Paralel Toplum ve Kimlik

 . Paralel Toplum ve Kimlik

·       Paralel toplumun getirdiği saflaşmalar, karşılıklı ön yargılar ve de düşmanlıklar...

·       Siz ne kadar da ''biz çağdaş bir devlet kurduk, demokratik bir yapılanmayı sağladık, çeşitli devrimler , reformlar, atılımlar yaptık'' demiş olsanız da onlar her zaman bir yerlerde kendi kültürlerini, kendi eğitimlerini devam ettirdiler ve yavaş yavaş, gizli gizli, her bir zayıf olduğunuz anda ve yerde hemen oraları kaptılar ve kendi düzenlerini içten içe sağladılar.

·       Ve şimdi ise iyice açık açık belirginleşti güçleri ve nerelere kadar yayılabildikleri...

·       İşte cumhuriyetçi, Atatürkçü bir düzen ve devlet biçimi, eğitimi, seküler bir inanış, aydınlanmacı bakış ve bu kavramlar altında açılmış olan okullar, kurumlar, yani TÜRKİYE CUMHURİYETİ'nin görünen yüzü...

·       Tüm bu var olan olanaklardan yararlandıkları gibi ayni zamanda da bir yerlerde, birilerinin kurup, yaydığı düzen içerisinde yer aldılar ve yetiştirildiler.

·       İşte bu durum farklı kültürleri ve bakış açısını, moral değerleri ve eğitim anlayışlarını oluşturdu.

·       Çift kimlikli, çift kişilikli ve çift kültürleri taşıyan bu yapılanmalar o denli yaygınlaştı ki sanki

''O'' görünenin ardındaki toplum ve onun kültürü, elde ettikleri güç yavaş, yavaş gün yüzüne çıkar oldu.

·       Bugün Türkiye bu farklı yapılanmaların, kültürlerin ve güçlerin sıkıntısını, çatışmasını yaşıyor.

·       Bir yandan ulus devlet, çağdaş eğitim, hukuk devleti ve emperyalizme karşı durabilecek bir ekonomi, ulusal burjuvazi, milli ekonomi isteklerini ve önemini dile getirir iken ve bunun mücadelesini vermemiz gerekirken, en büyük sıkıntıyı bu paralel toplumdan-kültürden gördük.
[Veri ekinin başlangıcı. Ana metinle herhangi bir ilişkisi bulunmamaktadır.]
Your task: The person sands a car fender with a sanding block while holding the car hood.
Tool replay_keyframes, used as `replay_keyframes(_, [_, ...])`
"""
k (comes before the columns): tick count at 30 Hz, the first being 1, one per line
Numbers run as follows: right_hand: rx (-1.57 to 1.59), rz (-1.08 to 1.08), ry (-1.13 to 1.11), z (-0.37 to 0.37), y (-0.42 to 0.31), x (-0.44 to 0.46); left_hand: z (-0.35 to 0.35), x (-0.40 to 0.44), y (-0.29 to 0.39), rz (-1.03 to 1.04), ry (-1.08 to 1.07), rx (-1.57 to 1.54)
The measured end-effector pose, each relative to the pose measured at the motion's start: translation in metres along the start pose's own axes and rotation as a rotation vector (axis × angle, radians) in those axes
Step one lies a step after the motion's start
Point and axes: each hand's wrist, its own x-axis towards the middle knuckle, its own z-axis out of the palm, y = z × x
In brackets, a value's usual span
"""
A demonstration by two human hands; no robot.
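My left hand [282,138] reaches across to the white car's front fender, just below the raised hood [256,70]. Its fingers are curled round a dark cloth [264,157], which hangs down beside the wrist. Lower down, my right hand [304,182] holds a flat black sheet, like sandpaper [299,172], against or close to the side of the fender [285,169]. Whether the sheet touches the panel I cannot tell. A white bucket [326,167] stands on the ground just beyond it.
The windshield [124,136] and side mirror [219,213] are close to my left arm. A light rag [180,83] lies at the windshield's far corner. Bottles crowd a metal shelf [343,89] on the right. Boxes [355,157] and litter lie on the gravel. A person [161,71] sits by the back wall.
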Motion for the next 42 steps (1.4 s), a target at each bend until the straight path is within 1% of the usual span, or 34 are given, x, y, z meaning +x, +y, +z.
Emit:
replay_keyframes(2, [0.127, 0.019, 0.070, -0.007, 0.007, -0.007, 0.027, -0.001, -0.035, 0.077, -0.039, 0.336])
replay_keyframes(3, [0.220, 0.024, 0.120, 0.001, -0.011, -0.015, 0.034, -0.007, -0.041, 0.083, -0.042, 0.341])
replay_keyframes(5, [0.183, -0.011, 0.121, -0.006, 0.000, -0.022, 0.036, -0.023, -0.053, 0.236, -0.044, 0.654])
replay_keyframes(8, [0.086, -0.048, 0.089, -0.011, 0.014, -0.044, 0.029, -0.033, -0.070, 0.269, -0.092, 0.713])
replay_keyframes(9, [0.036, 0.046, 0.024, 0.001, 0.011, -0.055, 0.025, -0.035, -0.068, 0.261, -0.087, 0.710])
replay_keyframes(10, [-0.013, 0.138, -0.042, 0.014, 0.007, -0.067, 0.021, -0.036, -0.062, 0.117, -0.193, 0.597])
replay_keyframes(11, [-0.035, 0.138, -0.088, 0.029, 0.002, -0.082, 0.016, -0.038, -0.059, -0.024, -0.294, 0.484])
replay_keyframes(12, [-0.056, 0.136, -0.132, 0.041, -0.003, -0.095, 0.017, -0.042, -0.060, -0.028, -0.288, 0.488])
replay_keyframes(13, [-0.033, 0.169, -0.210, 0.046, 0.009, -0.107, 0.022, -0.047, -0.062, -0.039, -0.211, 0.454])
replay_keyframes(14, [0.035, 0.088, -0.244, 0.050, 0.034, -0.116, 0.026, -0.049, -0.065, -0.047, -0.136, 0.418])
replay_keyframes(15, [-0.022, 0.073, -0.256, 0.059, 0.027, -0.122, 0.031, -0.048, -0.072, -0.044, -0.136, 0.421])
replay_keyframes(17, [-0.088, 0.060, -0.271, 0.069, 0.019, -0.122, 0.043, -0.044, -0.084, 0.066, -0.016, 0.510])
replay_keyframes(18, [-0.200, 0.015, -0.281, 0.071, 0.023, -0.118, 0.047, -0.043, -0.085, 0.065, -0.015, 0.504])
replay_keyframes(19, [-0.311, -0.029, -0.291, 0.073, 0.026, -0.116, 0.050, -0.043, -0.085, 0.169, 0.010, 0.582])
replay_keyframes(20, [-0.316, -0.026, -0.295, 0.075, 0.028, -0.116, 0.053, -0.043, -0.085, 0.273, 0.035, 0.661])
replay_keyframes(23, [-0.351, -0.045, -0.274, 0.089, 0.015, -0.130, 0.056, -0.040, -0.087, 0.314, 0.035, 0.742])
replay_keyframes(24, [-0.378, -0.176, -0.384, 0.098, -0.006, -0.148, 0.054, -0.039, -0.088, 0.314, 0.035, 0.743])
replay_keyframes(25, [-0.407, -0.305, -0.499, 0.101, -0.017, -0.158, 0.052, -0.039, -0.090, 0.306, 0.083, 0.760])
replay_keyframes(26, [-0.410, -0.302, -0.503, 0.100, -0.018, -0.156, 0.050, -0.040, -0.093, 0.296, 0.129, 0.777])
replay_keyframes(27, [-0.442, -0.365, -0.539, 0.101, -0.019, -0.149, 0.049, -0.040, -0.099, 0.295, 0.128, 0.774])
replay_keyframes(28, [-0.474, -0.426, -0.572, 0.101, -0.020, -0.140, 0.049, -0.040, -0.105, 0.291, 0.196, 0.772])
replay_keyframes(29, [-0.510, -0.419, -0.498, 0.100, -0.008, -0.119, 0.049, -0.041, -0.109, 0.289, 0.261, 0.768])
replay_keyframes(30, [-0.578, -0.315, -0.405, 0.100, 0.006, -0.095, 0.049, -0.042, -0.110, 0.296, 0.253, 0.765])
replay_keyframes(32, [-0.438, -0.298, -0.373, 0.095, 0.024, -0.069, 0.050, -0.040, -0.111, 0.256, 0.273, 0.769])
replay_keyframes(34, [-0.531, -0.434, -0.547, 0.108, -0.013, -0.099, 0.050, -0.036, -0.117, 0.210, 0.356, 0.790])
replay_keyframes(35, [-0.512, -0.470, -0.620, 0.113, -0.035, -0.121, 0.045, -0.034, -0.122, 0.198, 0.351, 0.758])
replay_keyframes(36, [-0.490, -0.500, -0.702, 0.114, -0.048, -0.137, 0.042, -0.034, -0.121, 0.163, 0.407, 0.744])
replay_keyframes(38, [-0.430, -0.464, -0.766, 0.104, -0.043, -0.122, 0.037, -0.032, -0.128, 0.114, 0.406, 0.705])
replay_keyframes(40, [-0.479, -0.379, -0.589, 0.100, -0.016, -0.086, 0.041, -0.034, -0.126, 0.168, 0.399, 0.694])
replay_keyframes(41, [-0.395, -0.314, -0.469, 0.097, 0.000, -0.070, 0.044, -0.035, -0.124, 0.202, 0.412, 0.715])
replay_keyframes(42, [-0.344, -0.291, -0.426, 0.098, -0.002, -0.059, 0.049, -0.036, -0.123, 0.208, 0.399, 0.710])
·       Sadece, öne çıkmış ve her yere yayılmış, zamanında çok ünlenmiş ama artık ne olduğu çok iyi anlaşılmış o hareketi, paralel yapılanmayı söylemek istemiyorum.

·       Çok uzun yıllardır perde arkasında gelişen ve yaygınlaşan her türlü tekke, tarikat ve cemaat yapılanmaları ve onların sosyal-ekonomik örgütlenmeleri, devletin içine sızmaları, yine çok farklı kaynakları olan etnisite-azınlık-kimlik kültürleri....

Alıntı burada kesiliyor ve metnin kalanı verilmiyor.